Shalom, in the liturgy and in the transcendent message of the Christian scriptures, means more than a state of mind, of being or of affairs. Derived from the Hebrew root shalam – meaning to be safe or complete, and by implication, to be friendly or to reciprocate. Shalom, as term and message, seems to encapsulate a reality and hope of wholeness for the individual, within societal relations, and for the whole world. To say joy and peace, meaning a state of affairs where there is no dispute or war, does not begin to describe the sense of the term.
My mind is kindof exploding, so all this talk about peace is a really great thing to be dwelling on.
I'm in the library for the third night in a row. That's all normal, perhaps, for a typical college student, but let me just tell you: today was the FIFTH day of school. Why is my mind exploding? The most random combination of things. Maybe I can give you a picture of my mind's wanderings this evening:
Encouragement of tonight's Life Group-->The perfect Peace of my Savior in the midst of the busiest semester I think I'll ever have in my undergrad career--> Isaiah 26:3-4, a verse I memorized this summer with CHAIRS--> skipping any work on my Grant Proposal--> filling out parts of my online Fulbright Application--> stumped: a question that reads, "What do you plan to do upon your return to the U.S.?"--> Pondering grad schools.

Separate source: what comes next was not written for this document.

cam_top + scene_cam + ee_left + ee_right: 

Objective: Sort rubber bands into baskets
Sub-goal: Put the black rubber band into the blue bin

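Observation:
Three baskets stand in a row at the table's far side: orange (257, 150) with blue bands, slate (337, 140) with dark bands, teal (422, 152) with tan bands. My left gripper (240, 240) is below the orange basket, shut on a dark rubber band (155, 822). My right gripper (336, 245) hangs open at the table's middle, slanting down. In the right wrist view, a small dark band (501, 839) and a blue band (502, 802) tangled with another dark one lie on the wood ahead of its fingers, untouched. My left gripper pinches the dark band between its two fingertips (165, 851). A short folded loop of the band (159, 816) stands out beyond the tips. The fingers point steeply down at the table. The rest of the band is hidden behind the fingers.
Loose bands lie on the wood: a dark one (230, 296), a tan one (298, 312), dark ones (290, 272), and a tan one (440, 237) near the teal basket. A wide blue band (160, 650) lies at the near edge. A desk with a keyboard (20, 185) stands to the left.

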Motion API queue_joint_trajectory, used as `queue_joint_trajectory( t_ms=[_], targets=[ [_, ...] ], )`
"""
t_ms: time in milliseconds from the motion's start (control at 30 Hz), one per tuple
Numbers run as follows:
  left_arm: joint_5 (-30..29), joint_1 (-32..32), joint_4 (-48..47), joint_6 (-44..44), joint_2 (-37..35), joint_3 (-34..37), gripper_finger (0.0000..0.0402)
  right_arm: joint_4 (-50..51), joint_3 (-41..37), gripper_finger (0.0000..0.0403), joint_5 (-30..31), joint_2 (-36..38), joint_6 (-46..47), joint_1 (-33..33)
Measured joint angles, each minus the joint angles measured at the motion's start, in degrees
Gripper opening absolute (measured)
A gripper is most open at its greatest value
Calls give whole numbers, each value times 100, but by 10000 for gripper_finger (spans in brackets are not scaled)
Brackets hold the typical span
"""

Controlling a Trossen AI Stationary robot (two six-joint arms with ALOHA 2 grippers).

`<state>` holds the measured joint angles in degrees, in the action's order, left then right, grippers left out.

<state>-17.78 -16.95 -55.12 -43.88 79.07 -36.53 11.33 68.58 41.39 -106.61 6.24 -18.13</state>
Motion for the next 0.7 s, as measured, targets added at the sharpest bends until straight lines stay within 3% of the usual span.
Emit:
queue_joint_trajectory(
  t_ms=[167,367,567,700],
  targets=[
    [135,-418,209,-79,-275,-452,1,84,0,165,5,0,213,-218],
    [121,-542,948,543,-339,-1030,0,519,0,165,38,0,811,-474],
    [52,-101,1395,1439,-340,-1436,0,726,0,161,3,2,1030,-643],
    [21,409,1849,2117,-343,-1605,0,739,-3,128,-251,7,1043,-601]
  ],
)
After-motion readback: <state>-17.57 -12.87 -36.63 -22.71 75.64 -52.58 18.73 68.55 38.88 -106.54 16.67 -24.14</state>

Beyond the idea of going to a school for an MA in TESOL... (because that doesn't sound prestigious enough for my application...)--> MFA in Dance?--> Hollins University MFA, Thaddeus' program...--> Why in the world would I get an MFA in Dance, and what in the heck would I do with it?--> Discovery that Hollins supports an International residency program for its MFA students, and that Anna Kisselgoff is part of the faculty--> Anna Kisselgoff's biography... the woman studied Russian, and I realized that she's my academic/artistic hero--> Hollins' MA in Liberal Studies program browsing--> Wait, how in the world (literally) does that connect with my purpose in life?--> What does God want me to do with all of this?--> Is there a graduate program in Dancer turned Social Justice Worker with a Concentration in Becoming Fluent in Russian in order to Share the Gospel, Travel the World, Participate/Critique the Dance Community and Work with Orphans from Russia and Ukraine? That's the master's program I'll be pursuing after returning to the U.S., Fulbright, thanks for asking.--> Wow, if it was just up to me, I'd be completely lost. I'd have an endless amount of options that would otherwise be meaningless.--> I serve a God who is in control when I am not (which is always). He stuns me in that, I can't seem to ever connect the different threads he has running throughout my life. I don't understand if they are just means to a singular pursuit, or if they are like a braid that actually works simultaneously.-->Not actually freaking out about this... but still quite perplexed at how complex my options could be, and how confusing this process is. What is most value in regards to the Kingdom? What uses the talents that God has given me for the greatest magnification of his glory above all else?-->The need for Peace. Recognition and Thanksgiving that HE IS YAHWEH SHALOM.--> Thank goodness - Amen.
How's that for a big long map of my thoughts over the past hour?